飛躍誓う遅咲き選手 女子バスケットボール・水島沙紀

 鮮烈な代表デビューだった。初招集された昨年7月の女子バスケットボールのアジアカップ。日本代表のシューティングガード水島沙紀(みずしまさき)(トヨタ自動車)が、オーストラリアとの決勝戦で躍動した。

 大一番での先発起用に前半こそ動きが硬かったが、「監督が信じ続けてくれている。何か一つでも頑張りたい」。6点を追う後半に覚醒すると、3点シュート7本を沈めるなど、後半だけでチーム最多の26点をマーク。大会MVP級の活躍で日本の3連覇に貢献し、その名を広く知らしめた。

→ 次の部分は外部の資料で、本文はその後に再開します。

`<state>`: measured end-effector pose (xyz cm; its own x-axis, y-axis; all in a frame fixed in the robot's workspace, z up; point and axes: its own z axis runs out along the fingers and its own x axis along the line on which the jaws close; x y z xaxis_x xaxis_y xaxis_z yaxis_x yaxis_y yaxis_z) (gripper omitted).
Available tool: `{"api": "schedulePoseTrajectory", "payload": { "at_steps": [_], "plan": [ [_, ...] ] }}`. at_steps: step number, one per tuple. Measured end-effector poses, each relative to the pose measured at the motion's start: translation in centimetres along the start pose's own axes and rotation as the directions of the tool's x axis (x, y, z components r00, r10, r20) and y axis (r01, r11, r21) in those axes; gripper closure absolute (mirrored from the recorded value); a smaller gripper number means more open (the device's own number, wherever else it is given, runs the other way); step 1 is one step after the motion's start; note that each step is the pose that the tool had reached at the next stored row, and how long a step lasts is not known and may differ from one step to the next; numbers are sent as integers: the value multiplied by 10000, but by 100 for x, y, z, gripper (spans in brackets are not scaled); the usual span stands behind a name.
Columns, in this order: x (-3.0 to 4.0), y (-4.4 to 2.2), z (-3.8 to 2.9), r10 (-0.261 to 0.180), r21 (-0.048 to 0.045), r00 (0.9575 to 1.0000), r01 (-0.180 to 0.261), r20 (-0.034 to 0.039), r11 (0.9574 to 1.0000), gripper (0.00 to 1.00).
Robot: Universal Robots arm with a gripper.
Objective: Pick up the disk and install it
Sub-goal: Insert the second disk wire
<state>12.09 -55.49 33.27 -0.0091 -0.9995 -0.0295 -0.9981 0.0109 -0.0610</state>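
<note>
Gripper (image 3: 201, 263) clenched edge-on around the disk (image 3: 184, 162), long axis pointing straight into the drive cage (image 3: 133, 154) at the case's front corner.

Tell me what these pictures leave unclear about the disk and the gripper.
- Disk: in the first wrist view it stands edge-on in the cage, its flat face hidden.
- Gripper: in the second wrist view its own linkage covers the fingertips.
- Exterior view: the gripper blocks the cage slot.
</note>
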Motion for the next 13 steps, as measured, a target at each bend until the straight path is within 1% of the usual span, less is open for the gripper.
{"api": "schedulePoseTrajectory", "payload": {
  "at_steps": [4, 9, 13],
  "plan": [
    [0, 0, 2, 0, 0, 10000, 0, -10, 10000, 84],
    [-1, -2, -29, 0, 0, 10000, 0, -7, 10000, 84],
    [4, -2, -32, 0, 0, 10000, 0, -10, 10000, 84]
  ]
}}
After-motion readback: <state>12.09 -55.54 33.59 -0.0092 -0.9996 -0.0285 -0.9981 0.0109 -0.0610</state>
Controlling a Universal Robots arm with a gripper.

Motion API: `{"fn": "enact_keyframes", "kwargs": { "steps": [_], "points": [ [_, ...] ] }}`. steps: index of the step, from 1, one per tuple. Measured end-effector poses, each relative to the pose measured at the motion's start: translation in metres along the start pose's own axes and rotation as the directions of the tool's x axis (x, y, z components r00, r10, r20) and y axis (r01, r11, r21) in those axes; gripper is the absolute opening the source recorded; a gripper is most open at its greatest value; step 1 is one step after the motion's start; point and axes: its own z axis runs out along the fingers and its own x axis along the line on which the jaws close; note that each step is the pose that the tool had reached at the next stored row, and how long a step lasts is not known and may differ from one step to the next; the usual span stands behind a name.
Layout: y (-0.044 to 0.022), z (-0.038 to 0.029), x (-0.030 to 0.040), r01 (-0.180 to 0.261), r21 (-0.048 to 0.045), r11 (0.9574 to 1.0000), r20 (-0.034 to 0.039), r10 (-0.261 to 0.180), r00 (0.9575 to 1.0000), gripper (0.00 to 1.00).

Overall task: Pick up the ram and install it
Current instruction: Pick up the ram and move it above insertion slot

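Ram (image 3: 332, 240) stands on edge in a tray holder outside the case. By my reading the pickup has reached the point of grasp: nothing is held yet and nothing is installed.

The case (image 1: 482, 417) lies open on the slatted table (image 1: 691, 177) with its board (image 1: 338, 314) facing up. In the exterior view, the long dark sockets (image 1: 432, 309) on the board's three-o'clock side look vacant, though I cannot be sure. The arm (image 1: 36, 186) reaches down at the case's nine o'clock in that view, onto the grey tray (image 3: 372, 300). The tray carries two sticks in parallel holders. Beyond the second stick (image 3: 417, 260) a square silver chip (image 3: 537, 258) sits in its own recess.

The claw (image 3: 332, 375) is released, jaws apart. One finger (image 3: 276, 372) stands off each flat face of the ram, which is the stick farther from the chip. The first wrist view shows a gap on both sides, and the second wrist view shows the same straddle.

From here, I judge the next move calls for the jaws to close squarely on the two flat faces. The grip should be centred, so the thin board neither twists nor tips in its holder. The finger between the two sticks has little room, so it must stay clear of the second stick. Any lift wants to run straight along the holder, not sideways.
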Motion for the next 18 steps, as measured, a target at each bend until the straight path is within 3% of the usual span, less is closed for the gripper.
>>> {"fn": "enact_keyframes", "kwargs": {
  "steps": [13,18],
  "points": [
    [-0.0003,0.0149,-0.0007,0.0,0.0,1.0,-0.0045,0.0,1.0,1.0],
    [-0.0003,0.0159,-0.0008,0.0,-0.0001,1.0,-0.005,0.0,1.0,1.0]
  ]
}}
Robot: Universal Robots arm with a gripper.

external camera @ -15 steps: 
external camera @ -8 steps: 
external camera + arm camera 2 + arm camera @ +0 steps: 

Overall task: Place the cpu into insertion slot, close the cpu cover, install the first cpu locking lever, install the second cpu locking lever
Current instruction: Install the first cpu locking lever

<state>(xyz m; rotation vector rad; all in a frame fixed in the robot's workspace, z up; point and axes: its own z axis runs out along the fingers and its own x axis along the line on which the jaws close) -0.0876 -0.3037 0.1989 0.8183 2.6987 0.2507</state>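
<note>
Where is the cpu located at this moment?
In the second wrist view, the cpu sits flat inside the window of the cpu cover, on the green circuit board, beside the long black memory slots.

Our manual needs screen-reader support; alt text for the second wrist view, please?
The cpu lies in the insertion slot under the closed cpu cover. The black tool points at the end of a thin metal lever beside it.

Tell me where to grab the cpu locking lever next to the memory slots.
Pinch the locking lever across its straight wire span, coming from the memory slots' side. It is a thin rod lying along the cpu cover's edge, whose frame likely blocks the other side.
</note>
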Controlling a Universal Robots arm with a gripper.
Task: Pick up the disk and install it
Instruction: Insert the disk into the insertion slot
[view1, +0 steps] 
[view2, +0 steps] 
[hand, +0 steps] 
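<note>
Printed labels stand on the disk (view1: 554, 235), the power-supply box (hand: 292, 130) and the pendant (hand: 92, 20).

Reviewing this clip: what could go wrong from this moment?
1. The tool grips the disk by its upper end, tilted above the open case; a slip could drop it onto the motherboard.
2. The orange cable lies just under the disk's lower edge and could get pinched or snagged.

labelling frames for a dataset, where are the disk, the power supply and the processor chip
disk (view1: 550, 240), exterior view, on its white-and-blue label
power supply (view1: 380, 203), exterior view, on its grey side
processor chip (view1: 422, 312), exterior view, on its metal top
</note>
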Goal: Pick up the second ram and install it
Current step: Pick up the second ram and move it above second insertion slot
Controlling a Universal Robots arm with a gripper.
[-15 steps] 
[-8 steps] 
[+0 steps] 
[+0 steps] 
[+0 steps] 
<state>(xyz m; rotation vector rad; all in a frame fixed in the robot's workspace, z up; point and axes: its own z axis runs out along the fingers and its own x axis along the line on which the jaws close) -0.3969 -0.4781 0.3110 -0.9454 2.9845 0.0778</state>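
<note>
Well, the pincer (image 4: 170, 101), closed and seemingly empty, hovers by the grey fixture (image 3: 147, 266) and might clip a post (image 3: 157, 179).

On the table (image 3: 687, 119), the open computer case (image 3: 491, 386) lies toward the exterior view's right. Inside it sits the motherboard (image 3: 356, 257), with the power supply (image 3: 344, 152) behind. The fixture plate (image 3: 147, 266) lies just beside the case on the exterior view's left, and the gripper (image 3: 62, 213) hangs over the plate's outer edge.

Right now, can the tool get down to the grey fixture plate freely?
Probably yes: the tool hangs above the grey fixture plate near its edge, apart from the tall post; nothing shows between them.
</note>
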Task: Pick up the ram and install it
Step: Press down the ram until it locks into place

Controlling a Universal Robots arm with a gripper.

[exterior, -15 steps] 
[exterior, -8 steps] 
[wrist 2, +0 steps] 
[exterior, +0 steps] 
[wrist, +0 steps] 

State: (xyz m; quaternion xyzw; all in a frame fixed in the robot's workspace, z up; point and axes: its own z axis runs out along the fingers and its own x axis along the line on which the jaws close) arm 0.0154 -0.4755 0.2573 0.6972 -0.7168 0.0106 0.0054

 異色の経歴を持つ。若松原中から名門・桜花学園高(愛知)に進み、3年時は渡嘉敷来夢(とかしきらむ)(JX−ENEOS)らと高校3冠を獲得。ゴール下に切れ込むドライブのスピードは一級品とされ、早くから類いまれなセンスを発揮した。

 だが、卒業後に選んだのは当時関東大学リーグ2部の東京学芸大。チームメートが実業団に活躍の場を移す中、「教員免許を取るため。バスケ以外の世界も知りたかった」。接客のアルバイトも経験し、「多くの人に支えられて生きている」。人としても成長し、トヨタ自動車に進んだ。

 Wリーグで優勝2回の強豪。毎年のように有望な若手が加わり、チーム内競争も激しい。入団3年目に主力の仲間入りしたが、「必ずスタメンが保証されているわけではない」。危機感を自らの原動力にしている。

 3月の今季プレーオフは準決勝敗退。それでも3位決定戦は1点差での逆転勝利の立役者となった。5点を追う残り1分から1人で6得点。「シンさんへの思いをコートに出した」。今季限りで引退する元WNBAプレーヤー大神雄子(おおがゆうこ)主将の花道をしつらえた。

 今季終了後、再び代表候補に選出された。「東京五輪は年齢的にも最初で最後のチャンス。全力でバスケと向き合い、1年ずつ結果を出していく」。遅咲きのヒロインは2年後、さらなる飛躍を誓う。